Va, pensiero, de Verdi, acendeu nos rostos os sorrisos do reconhecimento da velha melodia vestida de coro e orquestra, a obra com que o maestro Riccardo Muti acompanhou, numa noite de 2011, palavras veementes contra os cortes na Cultura naquela mesma Itália do compositor. Quem descia a encosta que escorre da velha entrada da Medideira sentou-se no asfalto e ali ficou, em monumental anfiteatro, atento ao que viria a seguir: Glinka, Méhul, o Coriolano de Beethoven envolvendo a multidão num crescendo de sons e de emoções, visitantes da Festa interrompendo os caminhos da Atalaia para ficarem ali. A seguir viria Free at Last – um dos dois Espirituais Negros do programa – mesmo antes de Acordai, o mesmo que acendeu vozes na velha FIL, na primeira edição da Festa. Acompanhou Vozes ao Alto no palco e na Praça, como no poema da Jornada, a música a estender-se de novo para fora do palco, na mais bela das homenagens a Lopes-Graça e a José Gomes Ferreira, militantes comunistas e obreiros das glórias que são desta Festa, deste povo, mas também de todos os povos da Terra. Por isso é que Katyusha fez sentido nesta comemoração, memória sonora da resistência e da vitória sobre o fascismo, de que também Shostakovich foi obreiro na sua Leningrado cercada e bombardeada durante 900 dias. Foi com o segundo andamento da 10.ª Sinfonia que o compositor soviético esteve, uma vez mais, na Festa do Avante!.
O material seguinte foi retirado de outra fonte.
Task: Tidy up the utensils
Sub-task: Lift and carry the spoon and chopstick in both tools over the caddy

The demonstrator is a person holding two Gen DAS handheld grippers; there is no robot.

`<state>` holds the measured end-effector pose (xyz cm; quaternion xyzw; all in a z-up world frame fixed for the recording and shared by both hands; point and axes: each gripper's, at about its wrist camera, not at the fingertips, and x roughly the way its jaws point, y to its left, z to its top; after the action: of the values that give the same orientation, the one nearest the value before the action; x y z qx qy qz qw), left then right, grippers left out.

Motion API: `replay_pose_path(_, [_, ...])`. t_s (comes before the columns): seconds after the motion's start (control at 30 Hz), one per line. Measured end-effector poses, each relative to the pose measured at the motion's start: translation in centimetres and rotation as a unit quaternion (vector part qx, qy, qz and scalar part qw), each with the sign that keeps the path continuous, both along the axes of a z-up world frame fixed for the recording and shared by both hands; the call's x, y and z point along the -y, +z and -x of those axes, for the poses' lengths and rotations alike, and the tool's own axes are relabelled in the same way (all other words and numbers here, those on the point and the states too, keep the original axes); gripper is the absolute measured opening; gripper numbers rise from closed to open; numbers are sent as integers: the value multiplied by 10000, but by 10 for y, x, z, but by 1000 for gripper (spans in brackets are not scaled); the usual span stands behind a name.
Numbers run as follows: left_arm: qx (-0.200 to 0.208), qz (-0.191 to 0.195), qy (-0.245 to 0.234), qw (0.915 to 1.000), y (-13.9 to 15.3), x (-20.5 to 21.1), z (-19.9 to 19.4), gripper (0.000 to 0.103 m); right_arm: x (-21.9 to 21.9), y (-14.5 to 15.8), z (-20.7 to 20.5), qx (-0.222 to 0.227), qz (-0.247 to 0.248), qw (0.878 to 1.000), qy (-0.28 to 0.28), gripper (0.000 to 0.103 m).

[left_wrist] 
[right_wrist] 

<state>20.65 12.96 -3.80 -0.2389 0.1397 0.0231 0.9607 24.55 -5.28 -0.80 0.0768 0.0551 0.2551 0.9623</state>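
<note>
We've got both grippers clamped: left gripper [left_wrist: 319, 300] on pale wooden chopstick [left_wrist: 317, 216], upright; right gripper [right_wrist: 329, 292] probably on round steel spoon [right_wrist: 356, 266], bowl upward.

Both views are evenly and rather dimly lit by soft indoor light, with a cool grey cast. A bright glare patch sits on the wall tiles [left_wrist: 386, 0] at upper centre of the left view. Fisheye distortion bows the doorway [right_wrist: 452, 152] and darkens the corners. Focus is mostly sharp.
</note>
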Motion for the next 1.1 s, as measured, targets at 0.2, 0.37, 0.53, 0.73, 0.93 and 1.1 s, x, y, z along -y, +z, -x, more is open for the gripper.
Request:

Quem não sabia a letra entoava a melodia. Milhares de vozes se ergueram da margem do Tejo para entoar El Pueblo Unido Jamas Será Vencido, escrita por Sergio Ortega em pleno governo da Unidade Popular. A canção, meio hino meio palavra de ordem, estendeu-se pelo relvado da Praça, subiu as encostas da Festa, mobilizou vozes e punhos fechados que sublinharam, palavra a palavra, a frase em castelhano que logo se transformou em «O Povo Unido Jamais Será Vencido». Era a Festa a cantar a uma só voz – o Coro Sinfónico Lisboa Cantat e o povo ali presente, numa tal vivacidade que despertou vozes e punhos cerrados entre as fileiras da Orquestra, metáfora das desobediências de que se faz o progresso histórico, homens e mulheres a juntarem-se ao movimento de massas.
António Rosado entregou-se à Fantasia Coral de Beethoven com a mesma competência que se veria em Carnegie Hall, na Bolshoi Zal do Conservatório de Moscovo ou noutro qualquer palco do Mundo. E, como o pianista, todos os músicos e cantores, talvez por terem percebido o significado daquele lugar e da gente de que é feito, um lençol imenso de gente celebrando, pela Música, as lutas de todos os povos pela dignidade, nos tempos todos de que se faz a História. Ao acorde final da Fantasia – ao acorde final do Concerto Sinfónico – responderam os aplausos, os assobios, o brado da multidão que ali celebrou um aniversário glorioso. E uma vida já comprida de encontros marcados com a Arte, no mais democrático território da Cultura portuguesa. Primeiro o silêncio, a seguir a música, depois os aplausos, agora os mil sons de que se faz a Festa do Avante! Bastaria o Concerto para que a Festa valesse a pena. Mas estava só no início.